John lost touch with her and a year ago she sent him a picture of herself at the Western State Hurricanes show, but it had gotten lost in his inbox during COVID and he just found it now when he put her name into his email. She is above the fold in all the news stories about the recent election because hers is the campaign that was the most: ”a Republican?” and John has this picture of her standing at the merch table going: ”I already have all the CDs and T-Shirts, but can I have a sticker?”

Almost certainly John had an influence in radicalizing her back in the days and he is afraid that we are getting to the age where all Long Winters fans are going to start tipping over and becoming Centrist and gradually Conservatives. As John gets older and finds himself cast more and more as the Conservative in all these online dialogs where he goes: ”There need to be some police!” - ”Okay, Boomer!” Merlin talks in length about COVID vaccine mandate protests and that some of those people when asked say that they are not against the vaccine per se, but they are against the erosion of union power. Part of the resituation of people that consider themselves Liberals becoming Conservative is in part because if everything else but you changes in a direction, it is going to change what you are.
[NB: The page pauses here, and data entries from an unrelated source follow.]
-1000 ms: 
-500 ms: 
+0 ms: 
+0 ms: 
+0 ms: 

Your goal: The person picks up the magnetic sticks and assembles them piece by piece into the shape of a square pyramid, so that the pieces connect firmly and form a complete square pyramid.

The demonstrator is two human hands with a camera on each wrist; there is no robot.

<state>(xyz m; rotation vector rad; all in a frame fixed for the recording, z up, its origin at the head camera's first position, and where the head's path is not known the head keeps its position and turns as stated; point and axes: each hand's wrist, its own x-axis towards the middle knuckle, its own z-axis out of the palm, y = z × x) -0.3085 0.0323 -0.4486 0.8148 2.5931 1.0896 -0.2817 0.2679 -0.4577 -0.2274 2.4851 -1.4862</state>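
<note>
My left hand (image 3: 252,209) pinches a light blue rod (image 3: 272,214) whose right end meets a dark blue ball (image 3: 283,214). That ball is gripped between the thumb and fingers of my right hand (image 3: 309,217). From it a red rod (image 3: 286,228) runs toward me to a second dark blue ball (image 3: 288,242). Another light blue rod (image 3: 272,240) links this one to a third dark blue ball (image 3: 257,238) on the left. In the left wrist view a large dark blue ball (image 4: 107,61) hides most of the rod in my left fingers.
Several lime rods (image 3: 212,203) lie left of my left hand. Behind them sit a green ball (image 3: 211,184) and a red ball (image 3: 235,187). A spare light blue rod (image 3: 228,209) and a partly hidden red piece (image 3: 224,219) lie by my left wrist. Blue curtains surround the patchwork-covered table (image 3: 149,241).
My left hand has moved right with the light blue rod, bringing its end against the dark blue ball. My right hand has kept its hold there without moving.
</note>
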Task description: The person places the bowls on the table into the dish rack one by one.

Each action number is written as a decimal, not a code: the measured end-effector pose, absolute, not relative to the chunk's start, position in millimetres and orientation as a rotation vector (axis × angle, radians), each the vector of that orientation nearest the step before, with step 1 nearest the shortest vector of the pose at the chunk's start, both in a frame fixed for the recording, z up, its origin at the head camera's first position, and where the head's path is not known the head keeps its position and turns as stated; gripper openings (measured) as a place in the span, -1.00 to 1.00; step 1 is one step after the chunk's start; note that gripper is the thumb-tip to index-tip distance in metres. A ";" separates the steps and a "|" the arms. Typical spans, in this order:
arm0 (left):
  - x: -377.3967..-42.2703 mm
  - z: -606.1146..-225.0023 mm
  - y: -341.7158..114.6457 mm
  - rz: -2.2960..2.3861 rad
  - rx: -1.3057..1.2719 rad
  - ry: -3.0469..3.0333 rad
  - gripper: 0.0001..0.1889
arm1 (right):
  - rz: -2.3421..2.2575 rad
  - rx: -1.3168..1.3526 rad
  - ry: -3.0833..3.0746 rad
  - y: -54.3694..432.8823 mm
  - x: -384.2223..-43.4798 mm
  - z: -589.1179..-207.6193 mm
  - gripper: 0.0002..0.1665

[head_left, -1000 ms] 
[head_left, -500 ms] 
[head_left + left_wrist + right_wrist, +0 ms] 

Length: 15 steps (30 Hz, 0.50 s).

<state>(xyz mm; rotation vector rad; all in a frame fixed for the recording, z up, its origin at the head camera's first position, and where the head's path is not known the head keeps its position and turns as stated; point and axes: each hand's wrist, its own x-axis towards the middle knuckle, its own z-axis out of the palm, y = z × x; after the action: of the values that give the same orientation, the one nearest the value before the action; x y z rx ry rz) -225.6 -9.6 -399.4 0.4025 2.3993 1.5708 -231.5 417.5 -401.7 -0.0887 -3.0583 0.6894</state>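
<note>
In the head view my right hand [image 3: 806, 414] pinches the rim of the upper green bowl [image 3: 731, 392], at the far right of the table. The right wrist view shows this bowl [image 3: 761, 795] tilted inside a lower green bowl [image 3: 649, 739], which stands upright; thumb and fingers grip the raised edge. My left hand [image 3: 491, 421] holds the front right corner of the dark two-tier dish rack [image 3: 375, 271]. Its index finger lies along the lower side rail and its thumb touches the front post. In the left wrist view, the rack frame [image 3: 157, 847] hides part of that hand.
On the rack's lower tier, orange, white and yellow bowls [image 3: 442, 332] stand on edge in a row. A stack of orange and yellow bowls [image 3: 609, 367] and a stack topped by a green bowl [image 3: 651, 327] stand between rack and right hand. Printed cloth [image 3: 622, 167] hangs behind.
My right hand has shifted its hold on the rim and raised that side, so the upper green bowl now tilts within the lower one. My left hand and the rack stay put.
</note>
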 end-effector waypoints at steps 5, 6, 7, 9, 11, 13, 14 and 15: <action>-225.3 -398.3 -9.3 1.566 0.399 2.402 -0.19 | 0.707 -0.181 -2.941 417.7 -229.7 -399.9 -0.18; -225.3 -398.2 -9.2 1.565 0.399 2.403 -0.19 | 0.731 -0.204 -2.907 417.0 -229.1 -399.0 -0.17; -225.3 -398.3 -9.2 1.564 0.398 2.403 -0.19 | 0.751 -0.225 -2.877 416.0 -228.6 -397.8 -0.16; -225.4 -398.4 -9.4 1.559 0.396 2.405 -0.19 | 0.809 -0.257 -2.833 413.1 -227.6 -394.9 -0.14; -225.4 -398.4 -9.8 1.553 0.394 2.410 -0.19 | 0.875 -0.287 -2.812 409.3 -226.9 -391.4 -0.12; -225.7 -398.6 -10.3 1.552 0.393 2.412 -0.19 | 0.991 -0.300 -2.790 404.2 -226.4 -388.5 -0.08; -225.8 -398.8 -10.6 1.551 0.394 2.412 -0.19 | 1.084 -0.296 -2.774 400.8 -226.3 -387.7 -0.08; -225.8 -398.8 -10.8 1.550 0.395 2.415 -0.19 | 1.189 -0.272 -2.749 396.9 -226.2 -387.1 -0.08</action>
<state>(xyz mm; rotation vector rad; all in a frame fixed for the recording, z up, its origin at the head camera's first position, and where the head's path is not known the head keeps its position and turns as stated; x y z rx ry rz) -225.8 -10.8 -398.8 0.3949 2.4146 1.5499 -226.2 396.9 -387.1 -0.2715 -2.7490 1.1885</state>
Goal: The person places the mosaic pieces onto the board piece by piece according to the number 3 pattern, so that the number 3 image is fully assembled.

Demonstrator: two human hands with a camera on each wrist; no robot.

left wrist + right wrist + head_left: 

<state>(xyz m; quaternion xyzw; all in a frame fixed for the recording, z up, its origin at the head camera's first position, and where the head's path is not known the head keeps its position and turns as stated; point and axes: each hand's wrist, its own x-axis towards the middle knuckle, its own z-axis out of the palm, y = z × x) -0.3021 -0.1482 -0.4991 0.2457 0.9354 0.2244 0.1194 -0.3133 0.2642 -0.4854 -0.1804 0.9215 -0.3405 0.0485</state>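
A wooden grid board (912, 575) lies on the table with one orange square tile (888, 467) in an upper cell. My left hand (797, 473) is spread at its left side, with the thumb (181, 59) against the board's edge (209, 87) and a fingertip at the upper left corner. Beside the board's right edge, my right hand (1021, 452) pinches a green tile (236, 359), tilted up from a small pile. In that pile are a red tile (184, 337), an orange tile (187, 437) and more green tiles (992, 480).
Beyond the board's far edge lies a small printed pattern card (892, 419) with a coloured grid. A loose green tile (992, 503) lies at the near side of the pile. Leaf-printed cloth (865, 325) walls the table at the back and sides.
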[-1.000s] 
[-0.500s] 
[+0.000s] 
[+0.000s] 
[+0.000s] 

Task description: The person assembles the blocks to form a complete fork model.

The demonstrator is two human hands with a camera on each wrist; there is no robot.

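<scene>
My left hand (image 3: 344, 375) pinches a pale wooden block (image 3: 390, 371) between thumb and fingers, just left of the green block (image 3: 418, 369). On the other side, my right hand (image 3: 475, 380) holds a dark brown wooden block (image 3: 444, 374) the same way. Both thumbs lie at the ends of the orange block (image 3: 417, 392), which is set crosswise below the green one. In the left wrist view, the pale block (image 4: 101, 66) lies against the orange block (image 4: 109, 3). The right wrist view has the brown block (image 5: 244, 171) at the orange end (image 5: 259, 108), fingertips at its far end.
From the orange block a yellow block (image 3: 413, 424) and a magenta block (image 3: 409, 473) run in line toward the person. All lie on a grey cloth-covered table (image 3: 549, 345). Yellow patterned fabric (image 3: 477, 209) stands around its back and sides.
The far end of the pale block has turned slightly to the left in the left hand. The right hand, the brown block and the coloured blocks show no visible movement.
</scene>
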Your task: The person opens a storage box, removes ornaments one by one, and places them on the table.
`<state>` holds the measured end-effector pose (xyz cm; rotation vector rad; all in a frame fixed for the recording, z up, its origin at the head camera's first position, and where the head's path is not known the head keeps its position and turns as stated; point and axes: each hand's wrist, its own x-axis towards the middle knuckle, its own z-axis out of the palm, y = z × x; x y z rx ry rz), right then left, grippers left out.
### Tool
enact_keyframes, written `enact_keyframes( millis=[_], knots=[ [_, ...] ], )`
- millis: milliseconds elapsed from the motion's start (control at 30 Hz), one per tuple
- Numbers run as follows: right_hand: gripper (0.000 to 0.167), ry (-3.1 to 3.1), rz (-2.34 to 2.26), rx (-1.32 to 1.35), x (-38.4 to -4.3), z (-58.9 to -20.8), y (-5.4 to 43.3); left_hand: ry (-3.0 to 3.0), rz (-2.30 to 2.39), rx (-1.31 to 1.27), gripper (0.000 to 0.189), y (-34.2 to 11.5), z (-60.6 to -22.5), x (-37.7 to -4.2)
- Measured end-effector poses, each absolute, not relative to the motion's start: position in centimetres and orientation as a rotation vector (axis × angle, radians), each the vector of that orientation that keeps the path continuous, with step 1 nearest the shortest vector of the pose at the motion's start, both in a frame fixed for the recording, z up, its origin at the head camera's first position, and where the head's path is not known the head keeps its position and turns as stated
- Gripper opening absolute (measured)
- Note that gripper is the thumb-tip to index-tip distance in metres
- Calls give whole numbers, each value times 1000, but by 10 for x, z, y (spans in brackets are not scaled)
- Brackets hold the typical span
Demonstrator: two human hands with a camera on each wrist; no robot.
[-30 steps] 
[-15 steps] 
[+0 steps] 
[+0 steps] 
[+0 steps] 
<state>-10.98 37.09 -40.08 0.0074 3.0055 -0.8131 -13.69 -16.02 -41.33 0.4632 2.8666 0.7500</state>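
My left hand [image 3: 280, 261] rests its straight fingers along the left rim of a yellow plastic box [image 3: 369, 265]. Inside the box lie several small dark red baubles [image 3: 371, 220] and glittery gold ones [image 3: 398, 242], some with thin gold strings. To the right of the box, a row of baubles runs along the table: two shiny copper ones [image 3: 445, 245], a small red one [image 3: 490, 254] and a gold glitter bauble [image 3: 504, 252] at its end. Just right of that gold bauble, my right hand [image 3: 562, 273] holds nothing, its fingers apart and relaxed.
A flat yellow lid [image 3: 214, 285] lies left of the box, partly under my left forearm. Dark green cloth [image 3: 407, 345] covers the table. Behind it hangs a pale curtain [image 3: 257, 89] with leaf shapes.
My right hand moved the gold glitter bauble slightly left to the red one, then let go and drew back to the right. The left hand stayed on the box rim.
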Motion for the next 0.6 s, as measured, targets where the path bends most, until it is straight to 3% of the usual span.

We can never know if there is anything else John is influencing with his past Rock music, but think about all the people that they have influenced with this podcast! Maybe the Texas tower sniper is listening to New Girl by The Long Winters? It never occurred to John that New Girl is a sniper song, but it is possible. Merlin also thinks that John could turn Scent of Lime into a really creepy song, or Everything is Talking, which is a lesser-known track. John is fairly certain that Ann Davison, new City Attorney of the City of Seattle has Everything is Talking memorized. Maybe you come through the side door and ask Charles Whitman (the Texas tower sniper from 1966): ”What is your favorite Long Winters song?” - ”It is a Shibboleth!”